Yemekten hemen sonra yalıya komşu kızları Sevilay damlamıştı. Dekolte
bir kıyafetle gelen komşu kızları Sevilay, Önder’in koluna girerek “Birlikte
tiyatroya gidelim,” diyen isteğini geri çevirmemişti.
Gülseren ise bundan istifade yarım kalan işlerini tamamlamaya çalıştı.
Gülseren, Önder’in gelebileceği saati tahmin etmeye çalışarak, işi
bırakıp odasına çekilmeye karar verdi. Kapıyı açtığında Önder’le burun buruna
geldi. Önder Gülseren’in elinden tutarak “Gel seninle konuşmamız lazım,” dedi
ve nerdeyse Gülseren’i çalışma odasına doğru sürükledi.
Önder’le Gülseren bir süre tartıştılar. Gülseren konuştukça
açılıyor, ne kadar tecrübesiz kaldığını şimdi daha iyi anlıyordu. Diğer yandan
geriliyor, Önder’in mahkemedekinin aksine sakin tavrı, Gülseren’i çılgına
çeviriyordu. Bu adam her zaman niye üste çıkıyordu?
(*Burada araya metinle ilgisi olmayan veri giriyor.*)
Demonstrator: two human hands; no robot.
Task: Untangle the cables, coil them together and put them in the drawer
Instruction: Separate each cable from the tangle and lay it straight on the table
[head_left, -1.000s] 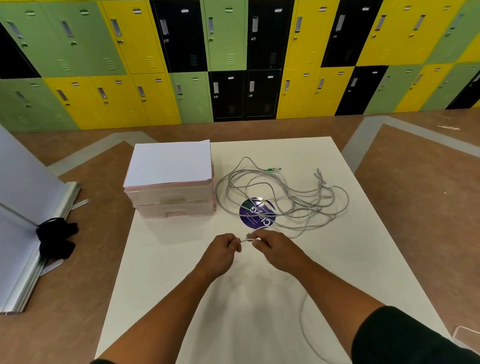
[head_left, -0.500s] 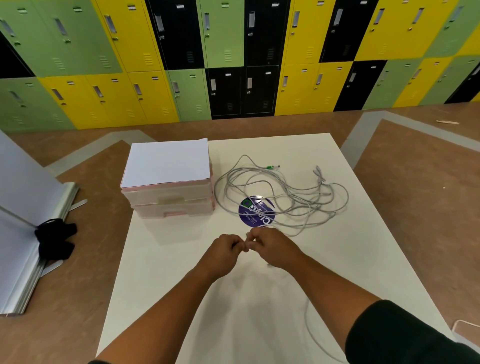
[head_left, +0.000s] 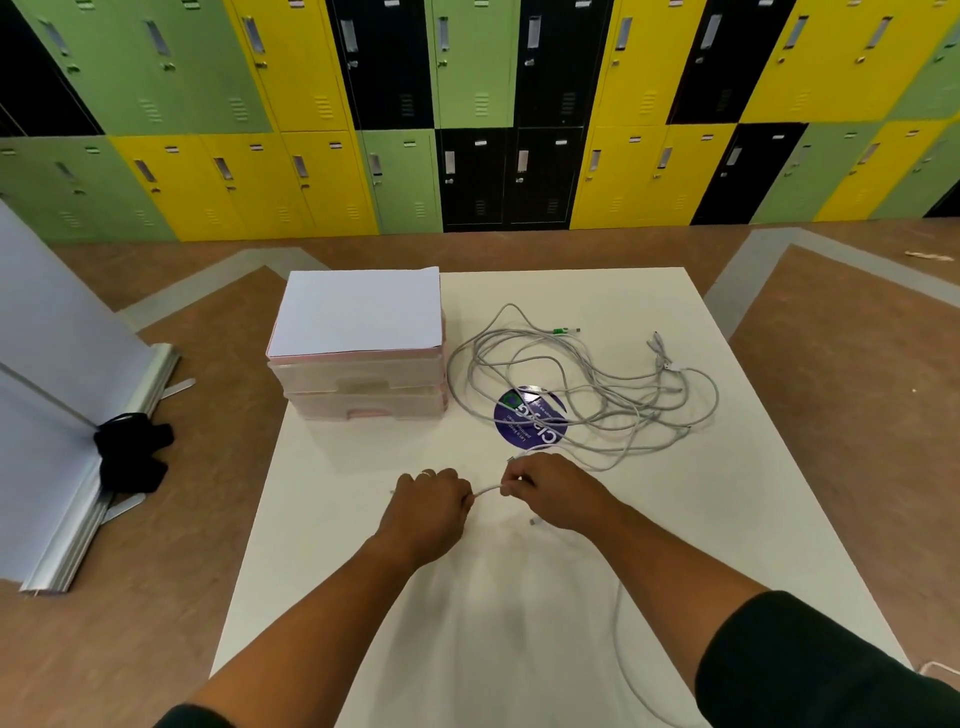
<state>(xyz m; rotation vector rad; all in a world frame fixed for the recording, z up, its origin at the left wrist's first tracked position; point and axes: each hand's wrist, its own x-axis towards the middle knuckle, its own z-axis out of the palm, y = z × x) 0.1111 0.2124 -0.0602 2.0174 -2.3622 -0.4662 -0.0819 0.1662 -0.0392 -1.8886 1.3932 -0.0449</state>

Önder, Gülseren’in aklından
geçenleri okumuşçasına “Tecrübe…” dedi.
Gülseren gözyaşlarını tutamadı. Gülseren donup kaldı. Önder’in
“Gülseren” sesini duyuyor ama konuşamıyordu.
Başı dönmüş gözleri kararmıştı. Hafif bir baygınlık geçiriyordu. Önder, Gülseren’i
kucakladığı gibi onun kendi odasına götürmüştü. Gülseren gerisini
hatırlamıyordu.
Kâhya Kadın sabah kahvaltısını odasına getirdiğine şaşırmış, “Suzan
Hanım’ın hala dinlendiğini, Önder’in ise çoktan evden gittiğini, giderken de gece
çok çalıştığın için sana kahvaltı götürmemi tembihledi,” dedi.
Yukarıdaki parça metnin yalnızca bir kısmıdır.